Надо отдать должное наследнику: ни в чем не нарушая воли отца, он все же внес в путешествие человеческие ноты. В письмах, отправляемых с дороги «милому бесценному Папа», легко найти и удивление, и неподдельный восторг, и искренний смех, и – порой – ужас от увиденного. Один из первых же встреченных чиновников напомнил юноше городничего из гоголевского «Ревизора». Но отец иронии не одобрил: «Не одного, а многих увидишь подобных лицам «Ревизора», но остерегись и не показывай при людях, что смешными тебе кажутся… в этом нужно быть крайне осторожным». В общении с родителями Александр был по обыкновению мил и ласков. «Будет 20 лет вашей свадьбе, – пишет он из Симбирска, – а вашему старику Мурфичу, Дурандовскому (семейные прозвища наследника. – И. Х.) уже 19 лет, может ли это быть? Я сам этому не верю».

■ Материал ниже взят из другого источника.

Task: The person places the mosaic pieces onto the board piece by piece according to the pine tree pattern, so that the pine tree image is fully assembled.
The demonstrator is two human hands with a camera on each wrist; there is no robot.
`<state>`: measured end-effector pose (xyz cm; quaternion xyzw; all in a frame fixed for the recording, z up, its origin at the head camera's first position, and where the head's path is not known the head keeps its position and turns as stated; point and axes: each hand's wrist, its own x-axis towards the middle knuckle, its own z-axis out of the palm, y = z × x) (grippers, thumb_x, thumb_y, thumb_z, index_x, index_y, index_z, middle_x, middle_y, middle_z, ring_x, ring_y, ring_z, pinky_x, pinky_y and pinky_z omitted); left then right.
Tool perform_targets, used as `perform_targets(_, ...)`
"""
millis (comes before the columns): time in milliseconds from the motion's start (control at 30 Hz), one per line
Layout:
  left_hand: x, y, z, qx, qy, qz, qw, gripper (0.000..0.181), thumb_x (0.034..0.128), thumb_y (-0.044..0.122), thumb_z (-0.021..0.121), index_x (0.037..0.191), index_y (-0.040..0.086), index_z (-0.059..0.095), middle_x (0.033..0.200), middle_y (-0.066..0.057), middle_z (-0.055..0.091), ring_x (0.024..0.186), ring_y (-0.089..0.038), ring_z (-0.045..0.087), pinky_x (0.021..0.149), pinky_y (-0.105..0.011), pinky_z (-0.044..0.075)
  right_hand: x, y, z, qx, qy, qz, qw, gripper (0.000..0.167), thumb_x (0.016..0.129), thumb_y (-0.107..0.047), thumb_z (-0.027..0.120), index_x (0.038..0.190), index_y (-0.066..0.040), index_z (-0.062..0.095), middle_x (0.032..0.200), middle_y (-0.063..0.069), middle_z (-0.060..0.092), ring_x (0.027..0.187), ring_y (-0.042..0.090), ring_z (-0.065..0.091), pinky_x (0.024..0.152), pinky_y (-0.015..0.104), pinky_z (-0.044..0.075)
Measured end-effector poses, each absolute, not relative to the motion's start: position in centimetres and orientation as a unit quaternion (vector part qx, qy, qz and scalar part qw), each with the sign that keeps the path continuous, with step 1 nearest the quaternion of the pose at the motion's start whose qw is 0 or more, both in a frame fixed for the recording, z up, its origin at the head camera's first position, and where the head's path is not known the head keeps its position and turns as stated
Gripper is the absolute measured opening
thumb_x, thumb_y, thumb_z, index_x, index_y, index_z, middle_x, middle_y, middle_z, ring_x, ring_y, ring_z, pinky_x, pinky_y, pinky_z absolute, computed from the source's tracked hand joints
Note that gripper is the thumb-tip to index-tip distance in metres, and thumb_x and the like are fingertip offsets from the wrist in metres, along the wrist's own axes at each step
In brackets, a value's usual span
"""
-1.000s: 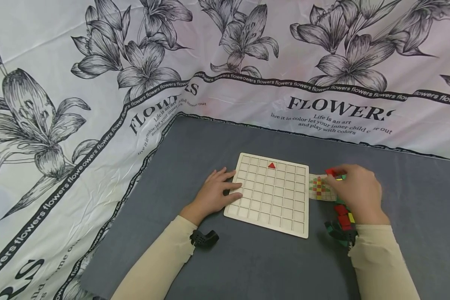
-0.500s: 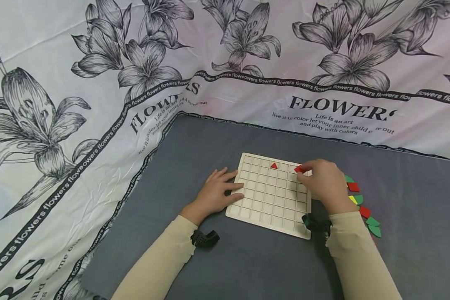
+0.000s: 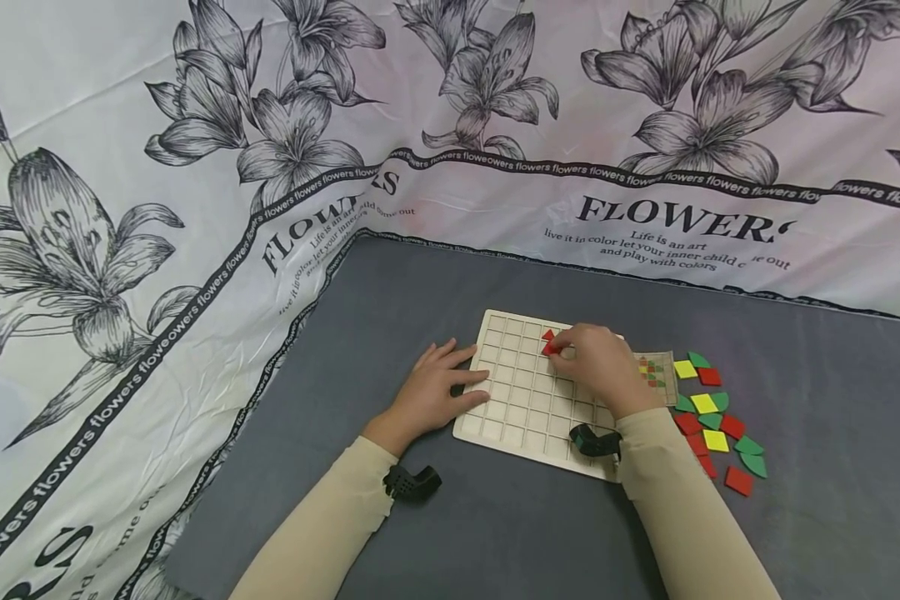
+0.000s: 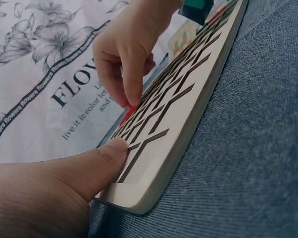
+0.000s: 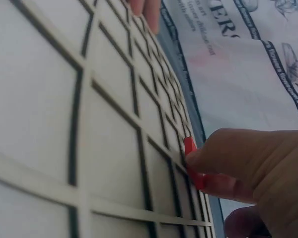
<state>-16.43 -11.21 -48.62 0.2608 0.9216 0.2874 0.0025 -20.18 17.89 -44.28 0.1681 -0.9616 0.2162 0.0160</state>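
A pale wooden grid board (image 3: 521, 400) lies on the dark table, with a red triangle tile (image 3: 548, 335) in its top row. Just below that triangle, my right hand (image 3: 600, 367) pinches a red tile (image 3: 549, 348) between thumb and fingertips, over the board's second row. The right wrist view shows this red tile (image 5: 192, 163) at the grid, partly covered by the thumb. My left hand (image 3: 431, 387) rests spread at the board's left edge. In the left wrist view, the left thumb (image 4: 102, 161) lies on the board's corner.
A small pattern card (image 3: 663, 379) sits against the board's right side, partly behind the right hand. Beyond it several loose red, yellow and green tiles (image 3: 716, 441) are scattered. A white flower-print cloth (image 3: 495, 196) stands up behind and left of the table.
My right hand has carried the red tile leftward from beside the card to just below the red triangle. The card and loose tiles are uncovered. My left hand stays at the board's edge.
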Motion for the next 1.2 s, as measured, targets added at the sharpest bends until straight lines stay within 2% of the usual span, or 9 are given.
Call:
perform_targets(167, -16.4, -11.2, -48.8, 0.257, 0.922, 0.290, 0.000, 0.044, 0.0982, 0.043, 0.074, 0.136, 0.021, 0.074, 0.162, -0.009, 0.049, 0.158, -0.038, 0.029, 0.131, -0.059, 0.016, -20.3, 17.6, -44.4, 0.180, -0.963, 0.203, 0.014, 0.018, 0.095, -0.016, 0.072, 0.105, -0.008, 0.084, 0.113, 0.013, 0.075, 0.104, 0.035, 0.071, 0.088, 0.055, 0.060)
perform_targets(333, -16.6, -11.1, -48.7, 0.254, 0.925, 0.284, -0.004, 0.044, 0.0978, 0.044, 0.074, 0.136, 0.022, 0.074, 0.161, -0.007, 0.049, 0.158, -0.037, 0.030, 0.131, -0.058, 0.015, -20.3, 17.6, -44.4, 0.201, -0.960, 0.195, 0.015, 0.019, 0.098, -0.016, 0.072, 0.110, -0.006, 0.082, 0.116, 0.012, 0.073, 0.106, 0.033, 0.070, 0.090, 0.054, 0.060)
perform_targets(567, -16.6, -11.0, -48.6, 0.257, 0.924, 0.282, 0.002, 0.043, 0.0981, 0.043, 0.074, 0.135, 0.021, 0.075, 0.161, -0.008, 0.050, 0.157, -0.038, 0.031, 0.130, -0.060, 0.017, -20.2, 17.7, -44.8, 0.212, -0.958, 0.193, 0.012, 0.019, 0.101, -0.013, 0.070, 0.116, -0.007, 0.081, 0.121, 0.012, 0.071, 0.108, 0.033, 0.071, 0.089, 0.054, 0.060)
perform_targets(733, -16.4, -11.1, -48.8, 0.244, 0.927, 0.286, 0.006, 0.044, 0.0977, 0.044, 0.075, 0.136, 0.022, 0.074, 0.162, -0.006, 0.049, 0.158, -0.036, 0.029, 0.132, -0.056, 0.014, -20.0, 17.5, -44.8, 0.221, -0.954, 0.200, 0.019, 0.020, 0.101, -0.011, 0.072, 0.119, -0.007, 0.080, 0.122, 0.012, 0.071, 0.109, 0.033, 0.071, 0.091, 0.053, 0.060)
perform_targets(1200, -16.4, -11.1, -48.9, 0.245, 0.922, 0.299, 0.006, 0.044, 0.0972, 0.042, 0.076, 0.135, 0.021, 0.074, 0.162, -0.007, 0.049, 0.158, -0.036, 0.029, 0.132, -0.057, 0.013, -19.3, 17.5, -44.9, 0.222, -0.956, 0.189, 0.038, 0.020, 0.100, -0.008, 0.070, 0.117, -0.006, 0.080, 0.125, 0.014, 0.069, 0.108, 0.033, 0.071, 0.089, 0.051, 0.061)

А уже через несколько месяцев после возвращения из длительного путешествия по России наследник отправляется в Европу, где ему предстояло посетить все крупные страны, за исключением Франции и Испании. «Многое тебя прельстит, – наставлял Александра отец, – но при ближайшем рассмотрении ты убедишься, что не все заслуживает подражания, и что многое достойное уважения там, где есть, к нам приложено быть не может. Мы должны всегда сохранить нашу национальность, наш отпечаток, и горе нам, ежели от него отстанем; в нем наша сила, наше спасение, наша неподражаемость!» Что же именно составляет основу неподражаемости России? Имел ли император в виду, что его страна уникальна, как никакая другая или как любая другая? Поскольку Европа здесь рассматривается как единое целое, скорее все же первое. Впрочем, представления об уникальности России в это время еще не сложились в стройную идеологическую конструкцию, и спустя пару десятилетий Александру придется самому решать, что именно подлежит заимствованию извне, а что – охране внутри.
Взросление
Путешествие за границу имело и скрытый смысл: 20-летнему наследнику пора было вступать в брак, и невеста по обыкновению должна была найтись среди многочисленных монарших семейств Европы. Надо сказать, что Александр Николаевич был очень хорош собой и, как тогда говорили, «имел обворожительные манеры». Привитая же ему с детства чувствительность заставляла его с вниманием относиться к малейшим движениям собственного сердца. Неудивительно, что его влюбленности и увлечения постоянно окрашивались в мелодраматические тона. Вот и незадолго до отъезда за границу он неожиданно для себя и окружающих горячо влюбился в состоявшую при сестре Марии фрейлину Ольгу Калиновскую – ничем не примечательную, по отзывам знавших ее людей, хотя и миловидную польскую аристократку. Увлечение было серьезным, и семья, разумеется, восприняла его как угрозу, резко ускорив отъезд Александра. Расставшись с возлюбленной, молодой человек страдал, худел, но увещеваниям родителей, взывавших к его чувству долга, не сопротивлялся. «Я сам по опыту знаю, что за блаженство в истинной любви, и хотя этот опыт мне некоторым образом дорого стоил, но, однако, я надеюсь опять на милость Божию, что он и мне поможет найти со временем подругу жизни…» – писал он отцу через несколько месяцев после отъезда.